*What is required*. Copy out again, unchanged, the listing below from the line that has "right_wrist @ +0" through the line that has "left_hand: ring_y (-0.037".

*Task input*.

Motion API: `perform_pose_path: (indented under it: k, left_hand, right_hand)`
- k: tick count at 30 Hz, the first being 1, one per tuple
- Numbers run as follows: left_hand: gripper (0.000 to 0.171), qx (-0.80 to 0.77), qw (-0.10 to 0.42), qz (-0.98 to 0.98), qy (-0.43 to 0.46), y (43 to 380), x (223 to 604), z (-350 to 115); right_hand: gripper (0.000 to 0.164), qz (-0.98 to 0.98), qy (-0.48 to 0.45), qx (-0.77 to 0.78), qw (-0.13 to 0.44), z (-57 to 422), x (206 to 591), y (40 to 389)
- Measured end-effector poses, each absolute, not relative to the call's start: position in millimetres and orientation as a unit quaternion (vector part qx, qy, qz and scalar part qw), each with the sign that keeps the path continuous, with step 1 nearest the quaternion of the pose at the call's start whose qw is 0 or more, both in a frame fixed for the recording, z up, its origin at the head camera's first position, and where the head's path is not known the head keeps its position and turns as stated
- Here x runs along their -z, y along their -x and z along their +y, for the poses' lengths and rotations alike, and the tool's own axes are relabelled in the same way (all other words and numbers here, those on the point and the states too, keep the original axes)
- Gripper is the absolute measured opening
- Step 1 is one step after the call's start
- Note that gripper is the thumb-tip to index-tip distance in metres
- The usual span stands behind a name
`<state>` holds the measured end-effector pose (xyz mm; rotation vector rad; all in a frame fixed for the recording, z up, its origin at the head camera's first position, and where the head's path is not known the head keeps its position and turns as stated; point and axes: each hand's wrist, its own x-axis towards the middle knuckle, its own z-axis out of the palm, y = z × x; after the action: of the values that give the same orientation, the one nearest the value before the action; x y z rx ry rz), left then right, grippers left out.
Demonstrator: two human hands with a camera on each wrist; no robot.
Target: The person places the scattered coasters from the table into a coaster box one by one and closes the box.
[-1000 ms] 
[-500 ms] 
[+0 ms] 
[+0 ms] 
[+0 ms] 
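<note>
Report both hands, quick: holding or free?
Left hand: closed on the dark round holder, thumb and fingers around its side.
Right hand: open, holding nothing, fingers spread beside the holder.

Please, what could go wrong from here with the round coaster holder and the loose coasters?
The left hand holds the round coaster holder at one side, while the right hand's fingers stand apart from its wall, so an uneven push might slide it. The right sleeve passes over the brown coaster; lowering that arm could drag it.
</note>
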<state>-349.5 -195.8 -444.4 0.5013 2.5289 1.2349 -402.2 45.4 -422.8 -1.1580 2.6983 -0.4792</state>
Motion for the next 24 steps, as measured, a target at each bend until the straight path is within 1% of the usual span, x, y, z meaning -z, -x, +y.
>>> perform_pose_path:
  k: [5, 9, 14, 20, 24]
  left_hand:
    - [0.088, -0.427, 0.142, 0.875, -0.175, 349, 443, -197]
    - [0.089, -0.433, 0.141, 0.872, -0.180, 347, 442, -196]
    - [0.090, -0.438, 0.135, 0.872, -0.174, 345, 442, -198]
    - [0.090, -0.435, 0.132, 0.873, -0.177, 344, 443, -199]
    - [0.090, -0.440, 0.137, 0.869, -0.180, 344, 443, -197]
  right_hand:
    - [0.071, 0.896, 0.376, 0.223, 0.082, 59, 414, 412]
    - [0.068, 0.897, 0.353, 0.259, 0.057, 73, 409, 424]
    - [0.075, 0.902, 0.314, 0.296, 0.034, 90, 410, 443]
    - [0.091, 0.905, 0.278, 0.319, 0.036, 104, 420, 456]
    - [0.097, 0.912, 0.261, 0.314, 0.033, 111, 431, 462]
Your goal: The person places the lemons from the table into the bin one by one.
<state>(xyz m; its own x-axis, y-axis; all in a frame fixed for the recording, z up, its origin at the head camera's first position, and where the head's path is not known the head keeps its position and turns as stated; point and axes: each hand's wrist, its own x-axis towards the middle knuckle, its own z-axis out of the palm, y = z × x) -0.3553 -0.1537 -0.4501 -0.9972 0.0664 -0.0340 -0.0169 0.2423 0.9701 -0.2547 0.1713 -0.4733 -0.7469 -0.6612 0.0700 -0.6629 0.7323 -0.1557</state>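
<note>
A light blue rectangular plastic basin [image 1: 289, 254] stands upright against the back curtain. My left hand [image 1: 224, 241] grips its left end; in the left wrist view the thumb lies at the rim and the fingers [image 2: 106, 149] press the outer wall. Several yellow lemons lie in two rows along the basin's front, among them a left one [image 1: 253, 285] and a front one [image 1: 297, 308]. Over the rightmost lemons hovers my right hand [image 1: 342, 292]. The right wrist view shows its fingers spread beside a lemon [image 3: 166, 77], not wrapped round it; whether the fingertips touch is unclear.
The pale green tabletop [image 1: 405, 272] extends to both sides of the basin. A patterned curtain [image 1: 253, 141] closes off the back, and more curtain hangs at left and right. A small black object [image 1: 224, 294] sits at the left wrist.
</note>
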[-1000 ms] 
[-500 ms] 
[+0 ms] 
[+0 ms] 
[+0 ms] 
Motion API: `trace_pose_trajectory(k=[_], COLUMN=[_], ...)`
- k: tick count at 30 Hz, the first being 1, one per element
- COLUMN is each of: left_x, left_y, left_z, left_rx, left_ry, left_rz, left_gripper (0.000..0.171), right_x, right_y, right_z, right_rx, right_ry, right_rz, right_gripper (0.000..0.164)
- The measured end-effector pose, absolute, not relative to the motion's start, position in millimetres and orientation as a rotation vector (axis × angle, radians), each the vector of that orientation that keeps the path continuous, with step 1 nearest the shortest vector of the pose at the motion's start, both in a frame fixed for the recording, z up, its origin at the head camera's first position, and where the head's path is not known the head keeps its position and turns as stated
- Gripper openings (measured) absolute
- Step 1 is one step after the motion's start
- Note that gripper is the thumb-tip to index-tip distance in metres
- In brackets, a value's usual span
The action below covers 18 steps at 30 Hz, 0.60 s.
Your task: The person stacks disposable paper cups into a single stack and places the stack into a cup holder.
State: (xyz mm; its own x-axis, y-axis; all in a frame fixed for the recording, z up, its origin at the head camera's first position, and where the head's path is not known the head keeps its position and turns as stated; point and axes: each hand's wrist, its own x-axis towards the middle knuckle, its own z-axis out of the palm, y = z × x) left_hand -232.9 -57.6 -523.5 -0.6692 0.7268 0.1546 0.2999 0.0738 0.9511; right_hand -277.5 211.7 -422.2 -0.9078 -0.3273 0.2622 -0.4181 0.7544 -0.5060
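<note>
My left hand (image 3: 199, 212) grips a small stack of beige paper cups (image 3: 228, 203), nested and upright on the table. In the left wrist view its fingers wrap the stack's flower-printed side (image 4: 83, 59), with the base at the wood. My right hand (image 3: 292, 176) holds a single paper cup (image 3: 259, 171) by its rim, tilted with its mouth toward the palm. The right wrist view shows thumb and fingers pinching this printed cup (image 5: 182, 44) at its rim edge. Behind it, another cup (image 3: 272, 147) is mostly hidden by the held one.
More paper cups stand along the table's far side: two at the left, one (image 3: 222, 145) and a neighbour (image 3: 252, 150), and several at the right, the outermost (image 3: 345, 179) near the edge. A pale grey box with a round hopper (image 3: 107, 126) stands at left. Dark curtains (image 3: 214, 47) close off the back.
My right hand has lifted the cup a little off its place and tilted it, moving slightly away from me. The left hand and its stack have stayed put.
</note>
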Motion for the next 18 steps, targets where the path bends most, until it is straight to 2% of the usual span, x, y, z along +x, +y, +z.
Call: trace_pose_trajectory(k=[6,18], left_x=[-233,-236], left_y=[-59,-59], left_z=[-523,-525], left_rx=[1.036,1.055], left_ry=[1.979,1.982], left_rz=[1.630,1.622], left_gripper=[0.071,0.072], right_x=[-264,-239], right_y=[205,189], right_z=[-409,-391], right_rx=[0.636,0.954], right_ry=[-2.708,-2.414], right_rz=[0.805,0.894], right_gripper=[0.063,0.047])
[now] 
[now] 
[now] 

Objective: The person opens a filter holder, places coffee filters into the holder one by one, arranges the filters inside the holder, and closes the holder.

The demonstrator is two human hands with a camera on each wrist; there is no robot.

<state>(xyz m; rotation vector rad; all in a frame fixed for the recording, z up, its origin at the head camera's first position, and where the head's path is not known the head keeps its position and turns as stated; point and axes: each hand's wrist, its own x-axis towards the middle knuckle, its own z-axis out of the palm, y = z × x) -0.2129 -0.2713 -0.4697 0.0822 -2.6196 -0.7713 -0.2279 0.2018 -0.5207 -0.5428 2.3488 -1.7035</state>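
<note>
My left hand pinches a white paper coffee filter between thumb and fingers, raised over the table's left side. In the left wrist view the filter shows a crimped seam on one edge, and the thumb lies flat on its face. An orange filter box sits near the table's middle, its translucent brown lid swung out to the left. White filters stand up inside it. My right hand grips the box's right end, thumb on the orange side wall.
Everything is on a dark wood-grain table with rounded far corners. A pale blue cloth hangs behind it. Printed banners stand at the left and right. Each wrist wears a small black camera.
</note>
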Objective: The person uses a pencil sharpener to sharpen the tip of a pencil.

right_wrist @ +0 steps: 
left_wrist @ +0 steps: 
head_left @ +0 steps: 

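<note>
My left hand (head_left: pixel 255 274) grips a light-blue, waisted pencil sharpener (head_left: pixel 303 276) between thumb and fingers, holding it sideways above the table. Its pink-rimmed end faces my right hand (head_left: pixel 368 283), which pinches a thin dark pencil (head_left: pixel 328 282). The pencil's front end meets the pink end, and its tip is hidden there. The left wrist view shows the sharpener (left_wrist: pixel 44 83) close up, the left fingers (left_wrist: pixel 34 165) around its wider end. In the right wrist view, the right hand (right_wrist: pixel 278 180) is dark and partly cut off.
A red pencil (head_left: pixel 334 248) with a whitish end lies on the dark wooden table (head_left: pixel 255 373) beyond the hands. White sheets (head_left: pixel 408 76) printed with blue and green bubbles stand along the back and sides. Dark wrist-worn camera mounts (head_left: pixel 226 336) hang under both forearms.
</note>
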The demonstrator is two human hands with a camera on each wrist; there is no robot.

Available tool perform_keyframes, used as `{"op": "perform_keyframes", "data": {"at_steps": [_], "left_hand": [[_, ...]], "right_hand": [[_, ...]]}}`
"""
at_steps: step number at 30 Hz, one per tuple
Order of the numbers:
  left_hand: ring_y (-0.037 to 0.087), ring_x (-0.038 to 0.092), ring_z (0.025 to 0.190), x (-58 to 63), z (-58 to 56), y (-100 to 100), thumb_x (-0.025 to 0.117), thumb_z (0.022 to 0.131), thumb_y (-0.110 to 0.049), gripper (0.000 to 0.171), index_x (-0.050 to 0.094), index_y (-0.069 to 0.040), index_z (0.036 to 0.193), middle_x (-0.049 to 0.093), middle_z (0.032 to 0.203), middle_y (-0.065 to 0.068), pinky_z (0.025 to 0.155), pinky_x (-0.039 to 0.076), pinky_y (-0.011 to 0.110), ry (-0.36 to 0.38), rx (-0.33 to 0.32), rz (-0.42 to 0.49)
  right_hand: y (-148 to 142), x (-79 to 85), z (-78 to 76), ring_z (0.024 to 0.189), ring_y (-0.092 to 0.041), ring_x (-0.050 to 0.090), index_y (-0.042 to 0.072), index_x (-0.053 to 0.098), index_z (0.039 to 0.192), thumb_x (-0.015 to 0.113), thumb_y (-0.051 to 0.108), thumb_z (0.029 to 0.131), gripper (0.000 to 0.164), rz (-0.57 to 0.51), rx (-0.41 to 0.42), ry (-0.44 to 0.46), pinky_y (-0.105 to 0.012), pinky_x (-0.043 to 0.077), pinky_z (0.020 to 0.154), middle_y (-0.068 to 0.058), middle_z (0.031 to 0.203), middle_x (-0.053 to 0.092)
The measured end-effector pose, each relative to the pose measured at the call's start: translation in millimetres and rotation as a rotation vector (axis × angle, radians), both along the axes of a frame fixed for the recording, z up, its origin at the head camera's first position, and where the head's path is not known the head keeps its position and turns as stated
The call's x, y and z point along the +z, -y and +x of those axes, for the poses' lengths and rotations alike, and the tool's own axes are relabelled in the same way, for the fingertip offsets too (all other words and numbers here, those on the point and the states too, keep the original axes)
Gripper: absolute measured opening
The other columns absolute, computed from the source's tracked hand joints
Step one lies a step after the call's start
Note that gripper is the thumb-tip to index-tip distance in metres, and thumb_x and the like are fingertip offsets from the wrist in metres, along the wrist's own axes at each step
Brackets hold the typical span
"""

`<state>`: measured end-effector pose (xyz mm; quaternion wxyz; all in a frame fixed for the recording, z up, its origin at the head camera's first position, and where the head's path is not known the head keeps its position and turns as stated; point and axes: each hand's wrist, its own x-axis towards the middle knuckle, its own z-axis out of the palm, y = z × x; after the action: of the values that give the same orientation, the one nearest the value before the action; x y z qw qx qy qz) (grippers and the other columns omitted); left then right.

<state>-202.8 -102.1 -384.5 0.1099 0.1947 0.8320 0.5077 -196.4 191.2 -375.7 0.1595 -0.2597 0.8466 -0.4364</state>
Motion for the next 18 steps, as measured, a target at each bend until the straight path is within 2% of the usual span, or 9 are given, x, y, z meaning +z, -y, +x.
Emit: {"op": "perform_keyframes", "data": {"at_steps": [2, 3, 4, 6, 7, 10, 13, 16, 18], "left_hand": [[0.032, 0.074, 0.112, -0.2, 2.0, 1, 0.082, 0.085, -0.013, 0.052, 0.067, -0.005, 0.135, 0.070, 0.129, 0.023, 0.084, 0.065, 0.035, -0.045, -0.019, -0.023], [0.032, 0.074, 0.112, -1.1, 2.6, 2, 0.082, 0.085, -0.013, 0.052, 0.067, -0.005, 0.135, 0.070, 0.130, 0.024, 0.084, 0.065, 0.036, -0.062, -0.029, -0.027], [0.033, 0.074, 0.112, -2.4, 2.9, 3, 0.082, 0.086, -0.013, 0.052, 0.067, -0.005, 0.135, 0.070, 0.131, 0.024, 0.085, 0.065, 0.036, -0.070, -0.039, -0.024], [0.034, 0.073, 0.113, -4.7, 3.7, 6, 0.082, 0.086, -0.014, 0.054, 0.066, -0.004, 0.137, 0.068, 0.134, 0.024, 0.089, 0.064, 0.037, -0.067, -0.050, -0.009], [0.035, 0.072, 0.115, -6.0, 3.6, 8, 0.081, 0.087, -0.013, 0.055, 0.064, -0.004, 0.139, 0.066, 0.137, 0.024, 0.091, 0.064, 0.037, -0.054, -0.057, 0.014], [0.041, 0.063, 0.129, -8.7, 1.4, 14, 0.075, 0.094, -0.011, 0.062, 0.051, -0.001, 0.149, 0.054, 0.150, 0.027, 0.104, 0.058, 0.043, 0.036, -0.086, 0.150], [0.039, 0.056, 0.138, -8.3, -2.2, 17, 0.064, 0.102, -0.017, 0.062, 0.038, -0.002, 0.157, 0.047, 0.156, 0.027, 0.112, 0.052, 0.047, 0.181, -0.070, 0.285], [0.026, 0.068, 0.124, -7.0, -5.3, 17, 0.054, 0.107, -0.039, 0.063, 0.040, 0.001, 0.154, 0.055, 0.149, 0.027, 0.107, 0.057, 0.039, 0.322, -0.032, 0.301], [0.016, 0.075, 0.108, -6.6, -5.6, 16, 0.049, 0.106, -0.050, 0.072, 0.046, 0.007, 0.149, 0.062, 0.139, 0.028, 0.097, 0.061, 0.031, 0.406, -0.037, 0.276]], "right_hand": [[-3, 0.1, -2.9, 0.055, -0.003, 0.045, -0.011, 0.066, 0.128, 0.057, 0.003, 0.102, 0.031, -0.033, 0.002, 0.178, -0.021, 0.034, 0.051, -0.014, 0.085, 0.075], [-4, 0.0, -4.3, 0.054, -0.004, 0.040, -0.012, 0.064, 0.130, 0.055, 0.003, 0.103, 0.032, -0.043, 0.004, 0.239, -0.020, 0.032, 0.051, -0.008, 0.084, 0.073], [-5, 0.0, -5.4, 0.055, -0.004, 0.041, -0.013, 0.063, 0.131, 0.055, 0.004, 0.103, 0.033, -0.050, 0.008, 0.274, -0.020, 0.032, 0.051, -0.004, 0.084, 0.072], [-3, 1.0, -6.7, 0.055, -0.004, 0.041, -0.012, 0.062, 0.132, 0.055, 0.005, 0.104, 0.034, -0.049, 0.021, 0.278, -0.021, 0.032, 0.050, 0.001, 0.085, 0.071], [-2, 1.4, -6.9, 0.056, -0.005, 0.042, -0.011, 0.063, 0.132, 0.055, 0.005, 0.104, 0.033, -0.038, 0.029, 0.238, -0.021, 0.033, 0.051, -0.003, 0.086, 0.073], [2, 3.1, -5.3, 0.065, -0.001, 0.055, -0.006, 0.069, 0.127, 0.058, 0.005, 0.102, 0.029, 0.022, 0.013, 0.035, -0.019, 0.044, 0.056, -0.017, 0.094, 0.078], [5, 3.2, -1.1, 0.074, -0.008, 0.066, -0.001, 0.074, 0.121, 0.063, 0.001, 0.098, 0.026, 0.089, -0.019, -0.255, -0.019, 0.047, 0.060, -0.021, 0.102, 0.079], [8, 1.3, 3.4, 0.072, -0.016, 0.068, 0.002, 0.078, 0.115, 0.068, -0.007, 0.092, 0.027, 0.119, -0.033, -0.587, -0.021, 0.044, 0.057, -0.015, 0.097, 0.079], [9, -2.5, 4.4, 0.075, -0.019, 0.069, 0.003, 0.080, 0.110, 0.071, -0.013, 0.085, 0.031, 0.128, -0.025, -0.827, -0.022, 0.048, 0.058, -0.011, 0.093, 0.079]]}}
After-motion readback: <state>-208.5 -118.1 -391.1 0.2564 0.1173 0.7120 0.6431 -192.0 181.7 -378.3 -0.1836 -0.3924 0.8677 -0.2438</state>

*Answer to this task*.
right_wrist @ +0 steps: 
left_wrist @ +0 steps: 
head_left @ +0 steps: 

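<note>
My left hand (head_left: pixel 255 274) grips a light-blue, waisted pencil sharpener (head_left: pixel 303 276) between thumb and fingers, holding it sideways above the table. Its pink-rimmed end faces my right hand (head_left: pixel 368 283), which pinches a thin dark pencil (head_left: pixel 328 282). The pencil's front end meets the pink end, and its tip is hidden there. The left wrist view shows the sharpener (left_wrist: pixel 44 83) close up, the left fingers (left_wrist: pixel 34 165) around its wider end. In the right wrist view, the right hand (right_wrist: pixel 278 180) is dark and partly cut off.
A red pencil (head_left: pixel 334 248) with a whitish end lies on the dark wooden table (head_left: pixel 255 373) beyond the hands. White sheets (head_left: pixel 408 76) printed with blue and green bubbles stand along the back and sides. Dark wrist-worn camera mounts (head_left: pixel 226 336) hang under both forearms.
</note>
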The demonstrator is two human hands with a camera on each wrist; there is no robot.

Available tool perform_keyframes, used as `{"op": "perform_keyframes", "data": {"at_steps": [_], "left_hand": [[_, ...]], "right_hand": [[_, ...]]}}`
"""
at_steps: step number at 30 Hz, one per tuple
Order of the numbers:
  left_hand: ring_y (-0.037 to 0.087), ring_x (-0.038 to 0.092), ring_z (0.025 to 0.190), x (-58 to 63), z (-58 to 56), y (-100 to 100), thumb_x (-0.025 to 0.117), thumb_z (0.022 to 0.131), thumb_y (-0.110 to 0.049), gripper (0.000 to 0.171), index_x (-0.050 to 0.094), index_y (-0.069 to 0.040), index_z (0.036 to 0.193), middle_x (-0.049 to 0.093), middle_z (0.032 to 0.203), middle_y (-0.065 to 0.068), pinky_z (0.025 to 0.155), pinky_x (-0.039 to 0.076), pinky_y (-0.011 to 0.110), ry (-0.36 to 0.38), rx (-0.33 to 0.32), rz (-0.42 to 0.49)

The output contains nothing further.